For the material below, return exactly the lines starting at the line containing "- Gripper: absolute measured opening" and ending at the line containing "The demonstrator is", both ends included, and no others.

▶ DATA EXCERPT
··········

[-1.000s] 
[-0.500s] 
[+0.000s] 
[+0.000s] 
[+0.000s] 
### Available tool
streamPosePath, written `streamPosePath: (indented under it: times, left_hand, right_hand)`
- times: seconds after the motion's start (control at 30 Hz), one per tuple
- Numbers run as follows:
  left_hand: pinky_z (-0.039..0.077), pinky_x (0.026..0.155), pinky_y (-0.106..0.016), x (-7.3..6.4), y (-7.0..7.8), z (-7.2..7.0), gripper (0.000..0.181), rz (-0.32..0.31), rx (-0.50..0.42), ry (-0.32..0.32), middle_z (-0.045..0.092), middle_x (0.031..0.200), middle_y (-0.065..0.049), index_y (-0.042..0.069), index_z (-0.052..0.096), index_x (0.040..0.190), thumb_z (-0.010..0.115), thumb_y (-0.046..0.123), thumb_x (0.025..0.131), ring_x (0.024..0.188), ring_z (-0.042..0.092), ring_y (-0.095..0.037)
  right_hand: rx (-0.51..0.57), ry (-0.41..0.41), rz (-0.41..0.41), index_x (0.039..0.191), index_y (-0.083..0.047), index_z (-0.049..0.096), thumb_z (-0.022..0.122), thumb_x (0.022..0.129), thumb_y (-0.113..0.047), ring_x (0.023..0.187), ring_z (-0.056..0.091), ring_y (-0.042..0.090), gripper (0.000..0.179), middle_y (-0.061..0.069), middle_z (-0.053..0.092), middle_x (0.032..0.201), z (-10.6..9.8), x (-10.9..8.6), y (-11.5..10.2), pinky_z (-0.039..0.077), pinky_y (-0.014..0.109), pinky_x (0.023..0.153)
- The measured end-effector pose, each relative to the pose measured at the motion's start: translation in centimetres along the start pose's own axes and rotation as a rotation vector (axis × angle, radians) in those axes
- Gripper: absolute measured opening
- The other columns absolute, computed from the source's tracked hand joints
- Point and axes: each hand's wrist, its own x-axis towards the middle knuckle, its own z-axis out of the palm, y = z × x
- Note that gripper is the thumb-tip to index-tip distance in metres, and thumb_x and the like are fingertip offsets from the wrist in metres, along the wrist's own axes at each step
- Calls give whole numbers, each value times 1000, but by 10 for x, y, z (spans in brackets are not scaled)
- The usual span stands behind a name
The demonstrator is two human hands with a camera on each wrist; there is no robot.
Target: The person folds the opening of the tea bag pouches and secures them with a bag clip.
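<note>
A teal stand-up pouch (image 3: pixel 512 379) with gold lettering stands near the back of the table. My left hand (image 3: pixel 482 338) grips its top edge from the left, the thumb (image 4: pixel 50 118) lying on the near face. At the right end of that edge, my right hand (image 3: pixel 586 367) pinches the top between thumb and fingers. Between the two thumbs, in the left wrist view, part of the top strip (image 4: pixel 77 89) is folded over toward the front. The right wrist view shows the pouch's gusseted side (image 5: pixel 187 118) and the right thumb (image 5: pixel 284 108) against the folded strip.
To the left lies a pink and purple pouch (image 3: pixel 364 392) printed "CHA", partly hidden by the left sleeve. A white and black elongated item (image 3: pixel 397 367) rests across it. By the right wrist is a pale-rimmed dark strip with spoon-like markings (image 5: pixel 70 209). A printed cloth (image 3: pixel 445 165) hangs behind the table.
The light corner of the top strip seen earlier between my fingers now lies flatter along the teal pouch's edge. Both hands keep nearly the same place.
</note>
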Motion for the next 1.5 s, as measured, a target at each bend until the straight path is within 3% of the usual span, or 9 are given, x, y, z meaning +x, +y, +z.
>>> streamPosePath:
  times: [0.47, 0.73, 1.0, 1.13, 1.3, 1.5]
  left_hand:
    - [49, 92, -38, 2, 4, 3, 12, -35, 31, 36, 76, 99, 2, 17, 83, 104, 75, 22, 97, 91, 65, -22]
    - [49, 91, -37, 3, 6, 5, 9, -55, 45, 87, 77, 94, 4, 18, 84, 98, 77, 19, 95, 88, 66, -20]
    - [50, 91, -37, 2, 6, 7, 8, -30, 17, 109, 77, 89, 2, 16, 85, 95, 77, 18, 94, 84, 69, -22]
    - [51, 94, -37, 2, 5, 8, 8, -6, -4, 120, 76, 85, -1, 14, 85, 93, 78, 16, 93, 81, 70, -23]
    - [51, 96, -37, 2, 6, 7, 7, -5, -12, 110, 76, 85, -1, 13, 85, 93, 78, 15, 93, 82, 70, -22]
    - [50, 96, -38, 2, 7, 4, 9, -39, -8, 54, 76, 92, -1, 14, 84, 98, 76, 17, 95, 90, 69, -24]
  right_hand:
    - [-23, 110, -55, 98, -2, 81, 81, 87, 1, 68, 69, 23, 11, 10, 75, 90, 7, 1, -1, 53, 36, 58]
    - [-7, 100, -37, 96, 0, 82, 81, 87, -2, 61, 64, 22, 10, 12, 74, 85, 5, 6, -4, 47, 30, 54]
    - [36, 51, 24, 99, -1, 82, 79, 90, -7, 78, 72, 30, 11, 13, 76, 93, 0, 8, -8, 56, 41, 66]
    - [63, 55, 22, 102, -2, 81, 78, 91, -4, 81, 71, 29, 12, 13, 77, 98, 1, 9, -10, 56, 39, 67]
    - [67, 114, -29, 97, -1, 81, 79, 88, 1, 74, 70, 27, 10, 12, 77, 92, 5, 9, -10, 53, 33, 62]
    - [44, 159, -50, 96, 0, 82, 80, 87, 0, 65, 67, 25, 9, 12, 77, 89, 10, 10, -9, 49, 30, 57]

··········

▶ RESPONSE BOX
- Gripper: absolute measured opening
- The other columns absolute, computed from the source's tracked hand joints
- Point and axes: each hand's wrist, its own x-axis towards the middle knuckle, its own z-axis out of the palm, y = z × x
- Note that gripper is the thumb-tip to index-tip distance in metres, and thumb_x and the like are fingertip offsets from the wrist in metres, along the wrist's own axes at each step
- Calls give whole numbers, each value times 1000, but by 10 for x, y, z (spans in brackets are not scaled)
- The usual span stands behind a name
The demonstrator is two human hands with a camera on each wrist; there is no robot.

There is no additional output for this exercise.